State Rep. Randy Grau does not agree with Gov. Mary Fallin’s recent executive order to ban e-cigarettes on all state-owned property, he said.
“If somebody wants to vap in their car while it’s parked on state property, you know I don’t have a problem with that,” Grau said. “I think we have to find that right balance between government oversight and regulation and the freedom of people to be able to use vap products if they want to. They’re adults.”
Fallin’s order went into effect earlier this month to protect the health of those who work on state property and visitors, she said. Fallin issued in a statement, “One of my top priorities as governor is to protect the well-being of our citizens, and e-cigs and ‘vaping devices’ contain addictive properties, like nicotine, and emit chemicals that are harmful to people who choose not to use them.”
More than 200 companies in the U.S. manufacture the e-cigs, according to the American Cancer Society, among them, top cigarette brands such as R.J. Reynolds. E-cigarettes are operated by a battery and emit a vapor after being inhaled.
“E-cigarette products are unique and have their own issues,” Grau said. “I don’t think that they are the same as a cigarette so I don’t think they should be regulated the same way as cigarettes.”
Businesses and entities should be able to ban the use of vaping on their own properties, Grau said. Vaping should be kept out of the hands of minors, he added. The CDC reported in September that the use of e-cigs has surged among teenagers, more than doubling in 2012.
“Some of them come in candy flavors which makes them very appealing to youth,” said Joy Donavon Brandon, an ACS spokesperson.
Grau said he awaits the Food and Drug Administration to release an opinion on the e-cigarettes impact on health, he said. E-cigs are not regulated by the FDA, but the FDA has announced it will do so.
“We at the American Cancer Society know there has been a dramatic increase in the use of e-cigarettes,” Brandon said. “Because of that we ask the FDA to regulate these products so the consumer can determine what ingredients e-cigs contain.”
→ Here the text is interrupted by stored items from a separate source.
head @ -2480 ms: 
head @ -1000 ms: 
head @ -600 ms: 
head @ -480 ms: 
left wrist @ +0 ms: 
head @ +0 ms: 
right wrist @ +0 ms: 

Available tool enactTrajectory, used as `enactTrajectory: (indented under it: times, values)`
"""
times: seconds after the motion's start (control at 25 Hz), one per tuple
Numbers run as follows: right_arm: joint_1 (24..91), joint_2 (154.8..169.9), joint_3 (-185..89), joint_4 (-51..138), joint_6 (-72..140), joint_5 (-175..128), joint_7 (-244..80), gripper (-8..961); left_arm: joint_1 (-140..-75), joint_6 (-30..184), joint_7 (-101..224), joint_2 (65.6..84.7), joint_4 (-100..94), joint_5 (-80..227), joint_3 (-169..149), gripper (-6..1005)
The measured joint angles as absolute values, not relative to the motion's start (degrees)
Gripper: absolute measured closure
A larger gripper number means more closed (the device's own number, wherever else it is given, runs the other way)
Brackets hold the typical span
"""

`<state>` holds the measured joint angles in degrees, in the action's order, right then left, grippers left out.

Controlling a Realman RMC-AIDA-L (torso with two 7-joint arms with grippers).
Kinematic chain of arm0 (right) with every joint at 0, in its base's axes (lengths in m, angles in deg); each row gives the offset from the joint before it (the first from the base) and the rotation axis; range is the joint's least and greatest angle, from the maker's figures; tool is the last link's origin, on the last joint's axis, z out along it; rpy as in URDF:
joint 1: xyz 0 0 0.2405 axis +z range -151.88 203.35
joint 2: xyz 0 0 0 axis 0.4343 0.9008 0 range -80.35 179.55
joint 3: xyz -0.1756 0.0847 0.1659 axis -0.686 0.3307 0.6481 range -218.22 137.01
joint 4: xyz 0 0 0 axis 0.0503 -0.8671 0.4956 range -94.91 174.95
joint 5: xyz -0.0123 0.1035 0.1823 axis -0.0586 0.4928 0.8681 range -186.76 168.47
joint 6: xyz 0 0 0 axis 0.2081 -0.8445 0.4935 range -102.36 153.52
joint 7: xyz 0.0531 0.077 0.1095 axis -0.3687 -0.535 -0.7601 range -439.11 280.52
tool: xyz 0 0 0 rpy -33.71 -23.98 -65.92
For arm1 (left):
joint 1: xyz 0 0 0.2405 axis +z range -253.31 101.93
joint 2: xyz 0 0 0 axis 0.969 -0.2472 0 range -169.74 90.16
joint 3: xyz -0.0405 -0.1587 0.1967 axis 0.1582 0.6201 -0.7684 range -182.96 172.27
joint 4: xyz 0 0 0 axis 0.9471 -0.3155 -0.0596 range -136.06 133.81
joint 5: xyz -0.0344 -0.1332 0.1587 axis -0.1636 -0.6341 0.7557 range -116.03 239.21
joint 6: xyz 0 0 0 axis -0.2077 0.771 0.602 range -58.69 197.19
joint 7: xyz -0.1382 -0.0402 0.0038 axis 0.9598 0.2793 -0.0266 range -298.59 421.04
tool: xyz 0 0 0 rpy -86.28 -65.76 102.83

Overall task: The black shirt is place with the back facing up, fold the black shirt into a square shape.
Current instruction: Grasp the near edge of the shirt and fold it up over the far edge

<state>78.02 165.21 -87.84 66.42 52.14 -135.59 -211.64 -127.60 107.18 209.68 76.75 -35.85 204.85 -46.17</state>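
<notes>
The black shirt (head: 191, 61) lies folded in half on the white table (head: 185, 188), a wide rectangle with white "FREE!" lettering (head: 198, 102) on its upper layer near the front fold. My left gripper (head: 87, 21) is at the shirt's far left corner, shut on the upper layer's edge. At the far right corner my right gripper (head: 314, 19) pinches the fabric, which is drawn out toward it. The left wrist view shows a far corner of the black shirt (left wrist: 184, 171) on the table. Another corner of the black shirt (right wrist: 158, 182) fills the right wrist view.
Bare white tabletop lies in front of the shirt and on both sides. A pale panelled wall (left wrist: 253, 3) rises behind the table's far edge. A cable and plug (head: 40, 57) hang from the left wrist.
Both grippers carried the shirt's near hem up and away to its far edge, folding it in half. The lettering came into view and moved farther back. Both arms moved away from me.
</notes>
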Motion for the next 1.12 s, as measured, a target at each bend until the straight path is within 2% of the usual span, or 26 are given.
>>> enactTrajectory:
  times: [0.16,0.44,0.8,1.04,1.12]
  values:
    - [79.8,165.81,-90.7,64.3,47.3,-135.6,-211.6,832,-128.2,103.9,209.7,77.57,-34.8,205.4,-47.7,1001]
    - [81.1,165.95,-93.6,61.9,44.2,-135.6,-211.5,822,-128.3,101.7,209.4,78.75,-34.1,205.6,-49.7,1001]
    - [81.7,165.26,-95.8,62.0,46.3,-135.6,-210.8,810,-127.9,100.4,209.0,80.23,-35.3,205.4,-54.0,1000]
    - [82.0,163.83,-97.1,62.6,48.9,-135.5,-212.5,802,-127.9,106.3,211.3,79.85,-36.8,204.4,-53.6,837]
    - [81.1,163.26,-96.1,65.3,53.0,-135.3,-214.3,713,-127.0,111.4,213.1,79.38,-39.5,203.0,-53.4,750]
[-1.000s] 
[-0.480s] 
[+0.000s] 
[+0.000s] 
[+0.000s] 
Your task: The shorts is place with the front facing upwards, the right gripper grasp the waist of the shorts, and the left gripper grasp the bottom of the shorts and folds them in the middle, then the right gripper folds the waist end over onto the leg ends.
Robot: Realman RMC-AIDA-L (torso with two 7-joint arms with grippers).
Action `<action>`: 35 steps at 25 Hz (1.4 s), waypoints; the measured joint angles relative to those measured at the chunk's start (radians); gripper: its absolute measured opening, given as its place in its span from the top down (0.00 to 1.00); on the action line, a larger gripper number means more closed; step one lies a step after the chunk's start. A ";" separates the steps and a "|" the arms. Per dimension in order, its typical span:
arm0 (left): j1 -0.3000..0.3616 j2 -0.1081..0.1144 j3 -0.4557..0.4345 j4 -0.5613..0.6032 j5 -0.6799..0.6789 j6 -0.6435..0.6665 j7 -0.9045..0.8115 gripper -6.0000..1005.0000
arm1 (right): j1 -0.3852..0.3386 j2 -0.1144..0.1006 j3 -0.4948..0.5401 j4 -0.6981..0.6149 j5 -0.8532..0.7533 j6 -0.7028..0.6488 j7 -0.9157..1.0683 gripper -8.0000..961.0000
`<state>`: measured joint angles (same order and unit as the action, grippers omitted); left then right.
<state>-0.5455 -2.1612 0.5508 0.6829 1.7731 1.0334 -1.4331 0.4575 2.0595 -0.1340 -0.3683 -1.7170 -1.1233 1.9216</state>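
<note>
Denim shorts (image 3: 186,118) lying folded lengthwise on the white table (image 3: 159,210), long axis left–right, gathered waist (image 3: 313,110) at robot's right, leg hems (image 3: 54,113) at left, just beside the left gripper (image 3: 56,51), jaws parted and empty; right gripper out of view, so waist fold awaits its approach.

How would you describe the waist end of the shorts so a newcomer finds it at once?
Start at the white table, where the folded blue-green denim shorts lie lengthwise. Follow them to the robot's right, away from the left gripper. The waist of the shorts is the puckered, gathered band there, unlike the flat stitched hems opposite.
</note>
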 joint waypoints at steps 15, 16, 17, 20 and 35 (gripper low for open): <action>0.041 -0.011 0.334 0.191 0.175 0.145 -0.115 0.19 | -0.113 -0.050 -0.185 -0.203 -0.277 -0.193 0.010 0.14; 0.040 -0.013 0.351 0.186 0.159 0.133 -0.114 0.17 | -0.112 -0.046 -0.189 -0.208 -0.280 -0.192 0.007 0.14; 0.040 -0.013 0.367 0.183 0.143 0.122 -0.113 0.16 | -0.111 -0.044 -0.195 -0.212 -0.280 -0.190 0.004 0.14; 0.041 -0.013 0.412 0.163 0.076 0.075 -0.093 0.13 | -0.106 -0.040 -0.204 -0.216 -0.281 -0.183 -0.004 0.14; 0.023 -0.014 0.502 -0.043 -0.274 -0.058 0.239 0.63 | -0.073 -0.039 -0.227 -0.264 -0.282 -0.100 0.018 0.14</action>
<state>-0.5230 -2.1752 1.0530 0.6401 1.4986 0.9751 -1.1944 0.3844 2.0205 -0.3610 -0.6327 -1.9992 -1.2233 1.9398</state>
The ACS does not have a position on whether the use of e-cigs may lead to cancer because they are not regulated by the FDA, Brandon said.
“We can tell you that these products have not been proven to be safe,” Brandon said. “And, they have not been proven scientifically as an effective way to quit smoking either.”
A study in New Zealand revealed that e-cigs are as effective as nicotine patches in helping people to drop their smoking habit.
Potentially harmful constituents also have been documented in some e-cig cartridges, including irritants, genotoxins and animal carcinogens, according to the Centers for Disease Control and Prevention.
“Most of them don’t include their ingredients,” Brandon said. “Some of them have been found to contain nicotine which is a highly-addictive substance.”